Sam Levinson Used Jules To Air Grievances About His Own War With Critics and Censors. The Episode Is Airing While the FCC Does the Same Thing to Trans Content in Real Life.

Sam Levinson has spent 3 seasons being told he goes too far.

Season 1: the nudity, the drug use, the sexual content involving minors. Season 2: the same conversations, louder. Critics called it exploitation. They called it gratuitous. They called it trauma p*rn dressed up as prestige television. HBO backed him. The show kept going. But the argument never stopped.

In Season 3 Episode 4, he wrote a scene that runs the exact same argument through a trans artist with no institutional protection and no platform.

Jules Vaughn (Hunter Schafer) gets a commission to paint a Seurat-inspired picnic for Lexi Howard’s network soap “L.A. Nights” a show pulling 7 million weekly viewers. The brief is loose. Paint a picnic. Seurat-style. Creative freedom implied. Jules delivers 14 p*nises. At a picnic.

HBO

The reference point is A Sunday Afternoon on the Island of La Grande Jatte, begun by Seurat in 1884. It hangs in the Art Institute of Chicago. It’s the most recognized pointillist work in the world. Jules’s version has 14 p*nises in it.

Standards and Practices demands all of them must go, be covered up, or be turned into bread loaves. The delay costs $191,000. Showrunner Patty Lance tears into Lexi: “Don’t be a net negative, Lexi.” Jules’s response is to splash red paint across the canvas, add a massive yellow p*nis, and walk off.

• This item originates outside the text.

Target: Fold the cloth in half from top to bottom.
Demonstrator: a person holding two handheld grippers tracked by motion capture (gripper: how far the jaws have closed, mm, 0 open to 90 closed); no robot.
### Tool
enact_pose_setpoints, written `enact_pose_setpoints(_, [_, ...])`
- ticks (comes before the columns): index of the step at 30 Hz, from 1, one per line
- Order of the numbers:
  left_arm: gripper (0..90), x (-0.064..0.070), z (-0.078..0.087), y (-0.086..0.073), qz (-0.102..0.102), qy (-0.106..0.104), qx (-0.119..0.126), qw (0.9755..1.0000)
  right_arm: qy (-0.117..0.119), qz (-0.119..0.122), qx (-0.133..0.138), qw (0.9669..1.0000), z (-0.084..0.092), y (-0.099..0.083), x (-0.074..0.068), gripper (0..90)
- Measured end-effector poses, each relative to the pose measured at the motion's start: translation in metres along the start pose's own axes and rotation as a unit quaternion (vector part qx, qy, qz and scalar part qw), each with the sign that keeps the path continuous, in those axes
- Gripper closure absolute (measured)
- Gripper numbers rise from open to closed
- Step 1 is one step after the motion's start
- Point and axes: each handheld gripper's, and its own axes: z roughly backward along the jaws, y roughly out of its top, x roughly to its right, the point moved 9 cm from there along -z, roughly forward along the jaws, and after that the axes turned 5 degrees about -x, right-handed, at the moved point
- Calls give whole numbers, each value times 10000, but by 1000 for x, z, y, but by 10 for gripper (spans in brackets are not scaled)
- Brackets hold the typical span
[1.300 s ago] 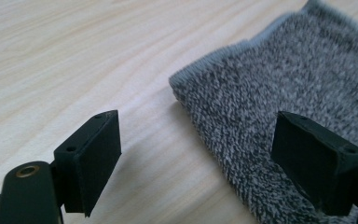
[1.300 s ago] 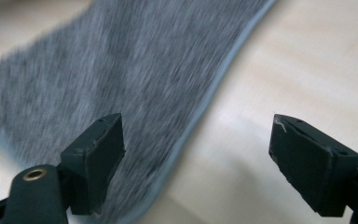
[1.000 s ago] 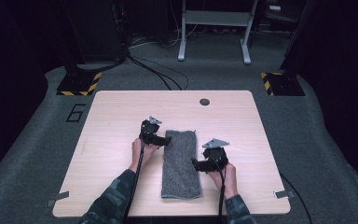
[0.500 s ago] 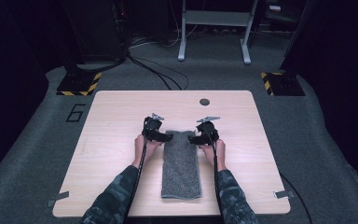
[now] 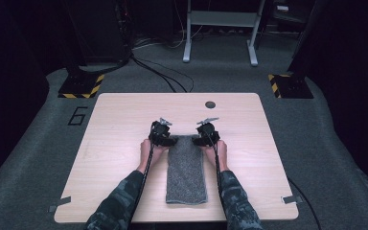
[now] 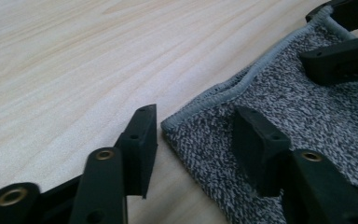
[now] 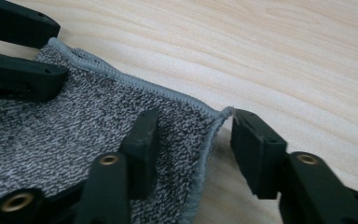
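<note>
A grey folded towel (image 5: pixel 186 172) lies lengthwise on the wooden table (image 5: pixel 124 124). My left gripper (image 5: pixel 168 140) sits at its far left corner and my right gripper (image 5: pixel 199 140) at its far right corner. In the left gripper view the left gripper (image 6: pixel 196 116) straddles the towel (image 6: pixel 307 121) corner, one jaw on bare wood, one on the cloth, with a gap left. In the right gripper view the right gripper (image 7: pixel 193 119) straddles the towel (image 7: pixel 74 116) corner the same way. Both pairs of jaws have just been closing around the corners and neither pinches the cloth.
A dark round grommet (image 5: pixel 210 104) sits near the table's far edge. Tape strips (image 5: pixel 59 205) (image 5: pixel 291 199) mark the front corners. On the floor beyond are cables (image 5: pixel 163 72), a metal frame (image 5: pixel 220 28) and two striped bases (image 5: pixel 81 86).
My right gripper has moved from the towel's right edge up to its far right corner. Both grippers' jaws have narrowed. The left hand has stayed at the far left corner.
</note>
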Motion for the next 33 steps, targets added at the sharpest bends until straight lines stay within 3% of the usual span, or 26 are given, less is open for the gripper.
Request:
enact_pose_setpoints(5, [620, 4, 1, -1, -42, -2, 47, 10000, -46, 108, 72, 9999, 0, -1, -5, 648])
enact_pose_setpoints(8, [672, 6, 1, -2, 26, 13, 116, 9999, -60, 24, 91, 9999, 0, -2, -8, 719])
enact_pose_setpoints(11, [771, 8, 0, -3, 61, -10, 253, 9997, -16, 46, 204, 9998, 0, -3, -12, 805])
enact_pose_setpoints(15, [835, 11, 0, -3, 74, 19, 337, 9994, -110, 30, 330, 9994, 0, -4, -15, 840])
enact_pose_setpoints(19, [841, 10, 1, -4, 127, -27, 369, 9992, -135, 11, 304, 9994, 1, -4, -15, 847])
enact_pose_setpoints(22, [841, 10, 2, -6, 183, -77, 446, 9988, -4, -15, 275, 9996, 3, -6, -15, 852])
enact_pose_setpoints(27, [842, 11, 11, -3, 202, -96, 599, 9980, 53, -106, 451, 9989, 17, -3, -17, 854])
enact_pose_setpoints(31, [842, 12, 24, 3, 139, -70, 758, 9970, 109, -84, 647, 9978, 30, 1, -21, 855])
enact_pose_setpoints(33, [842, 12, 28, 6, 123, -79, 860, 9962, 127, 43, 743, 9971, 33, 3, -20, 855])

The S&P line is: “The p*nises are too much.” Jules calls out that no one seems to have the same disgust over breasts in the same painting. They respond by asking her to censor those too.

Levinson’s been hearing a version of these lines for years.

HBO / Euphoria

The scene works on its own as chaos television. It works better as a self-portrait. Levinson is Jules in this read. The network soap is HBO. Standards and Practices is every critic, every exec who ever complained about his vision: too much, too far, too explicit, change it or cover it up. Jules’s walk-off is what Levinson did every time he kept shooting the same way anyway.

What he didn’t know, and couldn’t expect is what the FCC is doing right before the episode aired.

In April 2026, FCC Chairman Brendan Carr opened public comment on a proposal to add trans content warnings to the TV Parental Guidelines. The argument is that content featuring transgender people or themes constitutes material requiring the same content flags as violence and sexual content. If the proposal moves forward, it gives networks the regulatory cover to classify stories like Jules’ as inappropriate for general audiences before a single episode airs.

Levinson wrote a scene where institutions tell a trans woman her art is too much and she has to change it because it’s costing them $191,000 and she doesn’t.

He wrote it before the FCC proposal. He wrote it about himself. It’s airing while the government applies the same logic to trans content as a policy position.

The fictional version has bread loaves as the proposed compromise. The real version has the federal regulatory apparatus. Jules walked off. How the next Euphoria gets green-lit and produced within the new potential FCC guidelines remains a giant question mark.